Since then, the power level of the game has dropped considerably. The transition of the Most Wanted List to a banned and restricted list undid the worst sins of peak Mumbad, and many staple cards rotated out with the introduction of the Revised Core Set. I’m a believer in rotation and meta shakeups, and I think that meta defining power cards shouldn’t be evergreen the way Account Siphon and Parasite were. However, it’s hard to miss the near-direct, supposedly “fixed” replacements for some of those power cards — Diversion of Funds, Trypano / Chisel, and others. Those replacements are generally much lower power than the original card, which results in either a less satisfying version of the same basic play pattern (as with Diversion of Funds), or the “fixed” card being unplayable in competitive decks (Trypano, Chisel). 
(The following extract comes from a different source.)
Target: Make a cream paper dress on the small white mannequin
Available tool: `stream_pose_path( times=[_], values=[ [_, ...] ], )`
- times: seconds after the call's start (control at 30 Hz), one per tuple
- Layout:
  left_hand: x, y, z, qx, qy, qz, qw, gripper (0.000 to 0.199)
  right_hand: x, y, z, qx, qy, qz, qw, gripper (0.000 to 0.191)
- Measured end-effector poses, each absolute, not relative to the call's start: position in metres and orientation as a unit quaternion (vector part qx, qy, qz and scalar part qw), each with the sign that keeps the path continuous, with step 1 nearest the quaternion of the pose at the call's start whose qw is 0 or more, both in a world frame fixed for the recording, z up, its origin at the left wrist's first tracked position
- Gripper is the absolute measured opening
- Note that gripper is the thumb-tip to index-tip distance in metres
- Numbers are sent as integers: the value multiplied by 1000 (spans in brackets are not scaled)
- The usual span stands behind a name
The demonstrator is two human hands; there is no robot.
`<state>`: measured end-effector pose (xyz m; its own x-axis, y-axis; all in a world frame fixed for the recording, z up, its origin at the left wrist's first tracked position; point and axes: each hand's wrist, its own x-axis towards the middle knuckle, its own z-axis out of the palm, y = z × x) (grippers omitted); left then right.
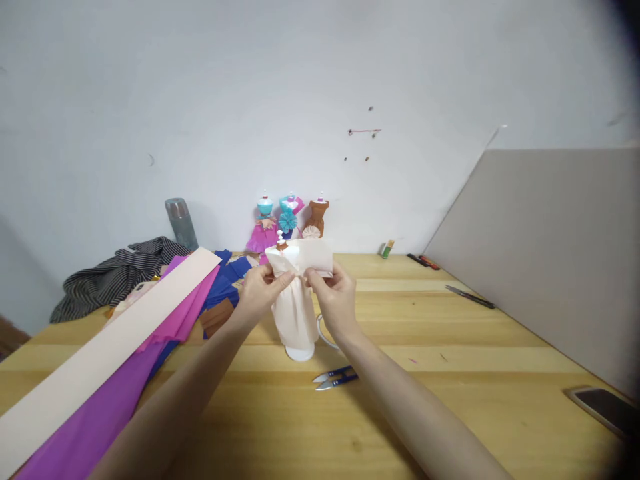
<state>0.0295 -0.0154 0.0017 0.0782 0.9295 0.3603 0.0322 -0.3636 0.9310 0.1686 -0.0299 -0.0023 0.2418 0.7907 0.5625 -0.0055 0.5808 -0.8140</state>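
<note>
In front of me a small dress form (281, 241) stands upright on a white round base (300, 352). A cream paper dress (295, 313) with gathered folds hangs on it. My left hand (260, 292) is closed at the left of the waist, its thumb pressing the paper against the form. My right hand (336, 297) pinches a cream paper piece (316, 255) that sticks out to the right of the bodice. Thread snips (336, 379) with blue handles lie on the table below, partly covered by my right forearm. Behind that wrist a white curved loop (324, 332) shows in part.
Dressed mini forms (316, 217) stand by the wall. To the left lie a long cream strip (110, 357), purple paper (100, 413), blue paper (223, 287) and striped cloth (120, 273), near a bottle (181, 223). Tweezers (470, 296) and a phone (605, 410) lie right.
</note>
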Motion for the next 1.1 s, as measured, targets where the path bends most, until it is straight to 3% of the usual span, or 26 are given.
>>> stream_pose_path(
  times=[1.1],
  values=[
    [25, -12, 3, 599, 419, 550, 405, 43, 172, -39, 14, -363, -500, 331, 713, 10]
  ],
)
As the power level of the game has declined, players have continued to look for edges, inefficiencies, and whatever remaining degeneracy we can find. Individual power cards can now distort an entire meta, which we saw more recently with Crowdfunding in the NISEI MWL 3.2 environment. I like the design of Crowdfunding, but at 3 influence in a lower power environment, it solved core issues for a huge majority of Runner decks in three deck slots: setup economy (with zero barrier to entry, no less), early game acceleration via the card draw, and late game sustain since it can be recurred. It was also virtually immune to hate (“ignoring all costs”). The power of Crowdfunding in the MWL 3.2 environment pushed Corp players to find the most degenerate possible win conditions, which gave us the SIU and Zealous Judge combo Gagarin deck, Board Man, that tore up Regionals until it was dealt with.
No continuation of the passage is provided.